This is where I am a bit befuddled and am not questioning your and the majority of others prerogative to wear gloves, but I am having a hard time thinking of a situation where gloves would spell the difference between riding and walking out...???


----------



## jochribs (Nov 12, 2009)

Zerort said:


> Gloves? meh. Now glasses to prevent a tree branch from ripping out an eye - always!
> 
> Btw, I am thinking about buying some gloves. Any suggestions?


I can understand this. I actually got a corneal abrasion from a thornless vine about 12 years ago.


----------



## Brycetron (Mar 27, 2012)

I love riding with gloves. Couple reasons why for me. Safety is a big one. If I go down and happen to slap my hand on some rocks it will def help save my skin at least. Helps save the hands against cuts from branches on real tight single track. Some trails around me dont get groomed that often so that is an issue. I feel like I have better grip on my ODI's as well. The gloves help wick the sweat away that seems to drip down from my arm/wrist so my grips stay dry. My only thing is that im wearing old Thor motorcross gloves I had laying around. They are a tad bulky for the XC riding I do so I am looking into getting some 661 Raji to replace them.

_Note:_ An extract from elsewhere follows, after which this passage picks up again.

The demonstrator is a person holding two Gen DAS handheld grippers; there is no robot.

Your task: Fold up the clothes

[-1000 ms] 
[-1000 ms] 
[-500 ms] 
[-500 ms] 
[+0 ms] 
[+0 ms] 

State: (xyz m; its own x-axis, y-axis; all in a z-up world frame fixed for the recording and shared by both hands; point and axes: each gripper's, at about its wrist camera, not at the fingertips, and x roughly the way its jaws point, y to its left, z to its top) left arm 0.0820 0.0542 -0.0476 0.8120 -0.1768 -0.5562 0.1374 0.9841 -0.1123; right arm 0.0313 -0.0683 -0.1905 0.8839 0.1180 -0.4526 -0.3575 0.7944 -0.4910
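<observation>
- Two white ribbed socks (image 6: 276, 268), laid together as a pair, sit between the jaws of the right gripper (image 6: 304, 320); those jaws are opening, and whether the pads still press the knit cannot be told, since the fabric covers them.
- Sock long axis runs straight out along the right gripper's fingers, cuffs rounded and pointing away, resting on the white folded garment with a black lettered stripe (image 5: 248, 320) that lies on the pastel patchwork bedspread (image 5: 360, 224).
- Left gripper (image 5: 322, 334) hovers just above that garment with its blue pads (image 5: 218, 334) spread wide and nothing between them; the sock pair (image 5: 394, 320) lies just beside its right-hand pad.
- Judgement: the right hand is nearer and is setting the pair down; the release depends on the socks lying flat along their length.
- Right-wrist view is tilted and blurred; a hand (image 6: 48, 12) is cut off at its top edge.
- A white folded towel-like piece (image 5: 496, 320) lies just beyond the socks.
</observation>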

Safety glasses are another big one. Although im still looking for a decent pair that has that sunglass look with blue or light orange lenses. The colored lenses really brighten things up on shady trails. Saves the eyes from bugs and mud.


----------



## Flat Again??? (Dec 24, 2012)

Whenever I do any "serious" warm weather riding, I use the Pearl Izumi Divide glove:









I wear XL, and this PI glove is one of the only one I can get to fit comfortably (other brands often are too small in the fingers, which causes numbness on long rides.)

They're great for mopping up sweat, and keeping my hands firmly on the grips. And that's where the "safety" aspect ends, imo. The 1/16" of "synthetic leather" isn't going to offer significant protection from anything but mild abrasions. And that "synthetic leather" is only on the palm--the back is breathable nylon.


----------



## tigris99 (Aug 26, 2012)

I went down plenty as a teen not having gloves and basically riding one handed or walking home happened a few times and had to clean rocks and crap out. Not to mention blisters being heat and humidity causing sweat to build up. When I got back into riding last year and gloves were bought about same time I bought a helmet.

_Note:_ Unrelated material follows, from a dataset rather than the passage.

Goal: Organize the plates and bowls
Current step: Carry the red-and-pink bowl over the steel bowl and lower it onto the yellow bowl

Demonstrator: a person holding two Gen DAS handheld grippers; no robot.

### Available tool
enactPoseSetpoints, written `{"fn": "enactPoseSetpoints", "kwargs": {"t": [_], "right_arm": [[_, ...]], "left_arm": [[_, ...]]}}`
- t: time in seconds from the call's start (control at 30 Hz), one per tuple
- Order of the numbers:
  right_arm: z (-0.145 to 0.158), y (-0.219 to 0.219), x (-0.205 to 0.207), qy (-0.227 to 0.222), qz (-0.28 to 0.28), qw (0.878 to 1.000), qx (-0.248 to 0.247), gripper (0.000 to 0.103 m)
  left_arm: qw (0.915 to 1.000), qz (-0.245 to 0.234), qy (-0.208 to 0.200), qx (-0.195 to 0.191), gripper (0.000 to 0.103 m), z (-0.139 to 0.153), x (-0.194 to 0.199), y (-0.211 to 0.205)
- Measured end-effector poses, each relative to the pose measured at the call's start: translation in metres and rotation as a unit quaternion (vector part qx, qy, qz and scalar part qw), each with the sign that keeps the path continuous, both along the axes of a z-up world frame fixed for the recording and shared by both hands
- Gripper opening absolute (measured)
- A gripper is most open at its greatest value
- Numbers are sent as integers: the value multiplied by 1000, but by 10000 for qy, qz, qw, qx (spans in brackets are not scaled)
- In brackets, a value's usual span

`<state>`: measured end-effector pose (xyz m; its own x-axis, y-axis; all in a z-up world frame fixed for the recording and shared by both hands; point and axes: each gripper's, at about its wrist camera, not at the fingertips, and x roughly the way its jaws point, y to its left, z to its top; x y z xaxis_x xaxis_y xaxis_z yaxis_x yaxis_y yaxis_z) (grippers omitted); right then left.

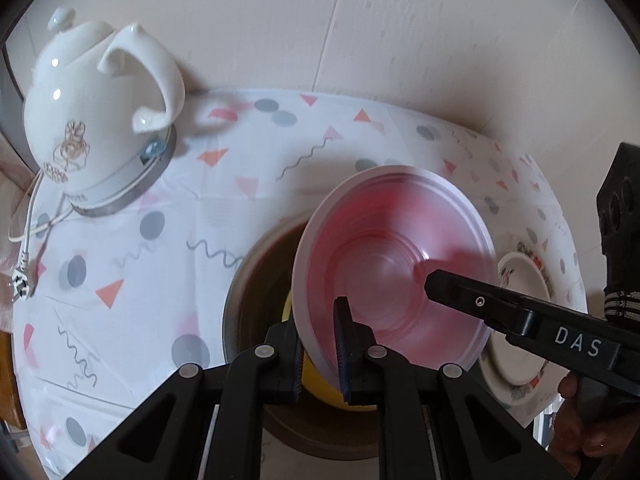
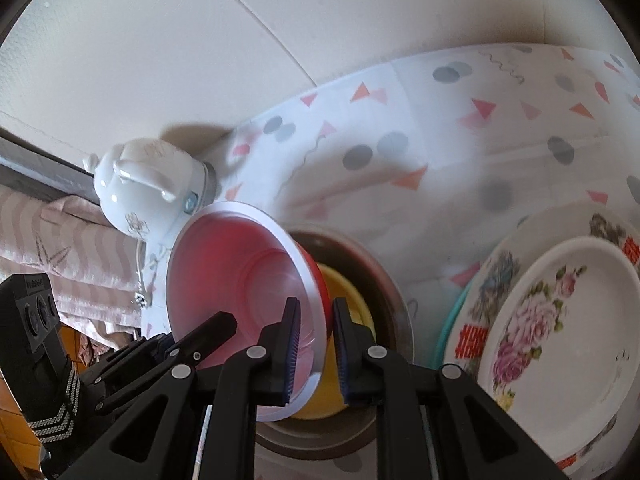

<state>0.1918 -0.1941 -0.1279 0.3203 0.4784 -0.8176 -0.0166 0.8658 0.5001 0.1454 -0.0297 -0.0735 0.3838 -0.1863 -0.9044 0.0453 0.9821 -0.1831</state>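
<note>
Closest to us in the left wrist view, our left gripper (image 1: 322, 354) is clenched on the near rim of the red bowl (image 1: 394, 268), one pad inside the wall and one outside. From the right wrist view, our right gripper (image 2: 316, 354) pinches the same red bowl (image 2: 240, 280) at another part of its white rim, one finger inside and the other on the red outer wall, so both claws are grasping the one bowl. We hold the bowl tilted, its opening turned toward the cameras, and it is blurred in both views. It hangs above a yellow bowl (image 2: 340, 292) that sits inside a dark metal bowl (image 2: 396, 312); we cannot tell whether the red one touches the yellow one. In the left wrist view the right gripper's finger (image 1: 472, 294) reaches across the inside of the red bowl, and a hand (image 1: 584, 432) shows at the lower right edge. To the right of the bowls, a stack of flowered plates (image 2: 560, 340) rests on the table, a white plate with pink roses on top and a green rim peeking out underneath. At the far left corner a white kettle (image 1: 96, 104) stands on its grey base, its cord (image 1: 28, 236) trailing over the tablecloth (image 1: 168, 184), which is white with grey dots and pink triangles.
</note>
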Motion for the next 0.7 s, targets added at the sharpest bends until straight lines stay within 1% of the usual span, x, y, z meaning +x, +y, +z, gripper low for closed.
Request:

Just yesturday gloves saved flesh pretty well on my hand from clipping a tree when i took a corner too quik for my skill and went down. Minor scrapes on knuckes from initial tree impact my forearm got scratched/cut up pretty good though. Palms saved from sticks and rocks when i hit the dirt where legs and arms got some minor scrathes.

Basically my gloves stay in my helmet with my glasses, whether its few paved blocks from to get something to drink or day on singletrack, glove, helmet and glasses no matter what.

Gloves here seem needed just do to either cold or humidity based on the season. But it comes down to preference. I can ride simple stuff without them but just the comfort from the padding is nice. So many things can vary greatly from person to person.

So as with anything, buy a pair and try it. Hell many lbs will let u do a quick test ride (if they have an idea who u are cause uve been there before) just to try a couple different styles and see what's for you.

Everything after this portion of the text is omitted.